As a nation, a people and government, we have not increased substantially COVID-19 testing for citizens albeit health workers. We have done little in protecting citizens and health workers by providing high-quality PPE and masks, as well as other necessary equipment. Frontline workers are also not being adequately trained to confront the disease.

We have as usual continued to talk, and play politics over increasing the salaries of health workers and paying them on a frequent and regular basis, which can help motivation as we put in more effort in scaling up facilities.

We have not even been able to guarantee the inclusion of health workers’ unions on committees that formulate policies for the health sector in general and for the COVID-19 crisis in particular, and that they have a voice in helping to determine such policies.
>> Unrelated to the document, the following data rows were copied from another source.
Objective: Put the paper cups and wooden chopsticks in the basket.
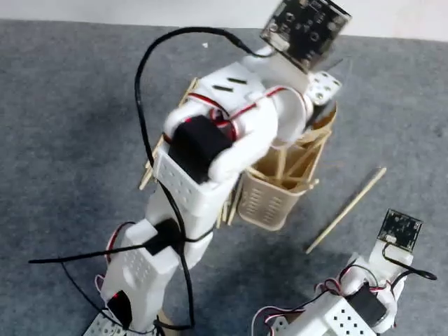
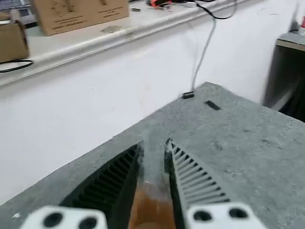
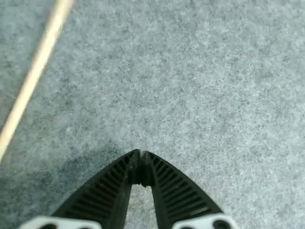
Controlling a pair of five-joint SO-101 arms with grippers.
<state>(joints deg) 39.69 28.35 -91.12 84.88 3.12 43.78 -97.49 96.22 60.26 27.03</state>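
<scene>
the basket (image 1: 269, 203) stands mid-table on the grey mat (image 1: 63, 105), with a bundle of chopsticks (image 1: 294, 164) leaning in it. one loose chopstick (image 1: 346, 208) lies flat just beside it, apart from it. the left gripper (image 2: 153, 145) is above the basket, pinching a blurred brown thing (image 2: 148, 206). the right gripper (image 3: 141, 153) hangs near the loose chopstick, fingers pressed together.
</scene>
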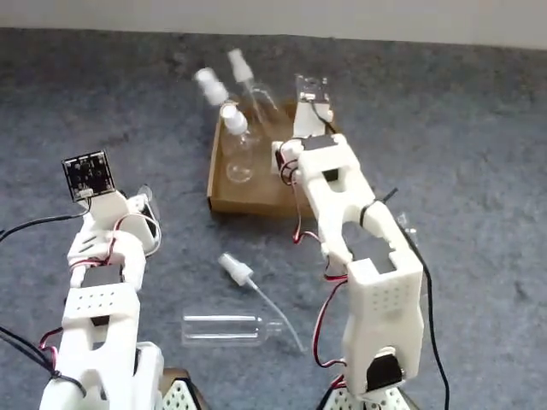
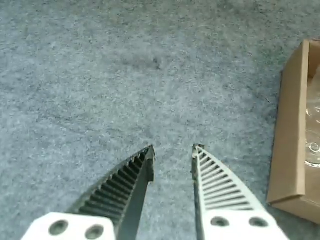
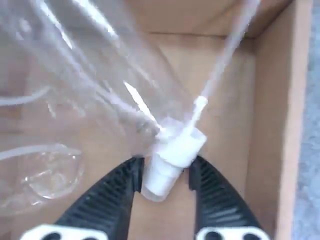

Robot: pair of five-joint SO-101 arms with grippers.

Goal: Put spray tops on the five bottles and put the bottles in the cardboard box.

These are elementary demands, policies that any sensitive person would agree to after having seen the catastrophe inflicted upon the population. Indeed after Fela sang many years ago, it is 2020, and we trying to navigate the new normal of COVID19, what are our leaders doing, NDDC money is missing, NNPC money we don’t know how much is missing, legislators set up inquiry, and some people faint, others were more bothered about whether one was a Mushin or VI boy, everything has been dabaru-ed, supervisor Buhari talk say people wan him bin trust don fall him hand, no hospital is built, health workers are shortchanged, citizens are suffering, these are not times to be sick in Nigeria, if not in some distant land as one passes you did hear the ancestors singing in Fela’s voice,E no finish, e no finish, e no finish, na wayo government be this, till when—only time will tell.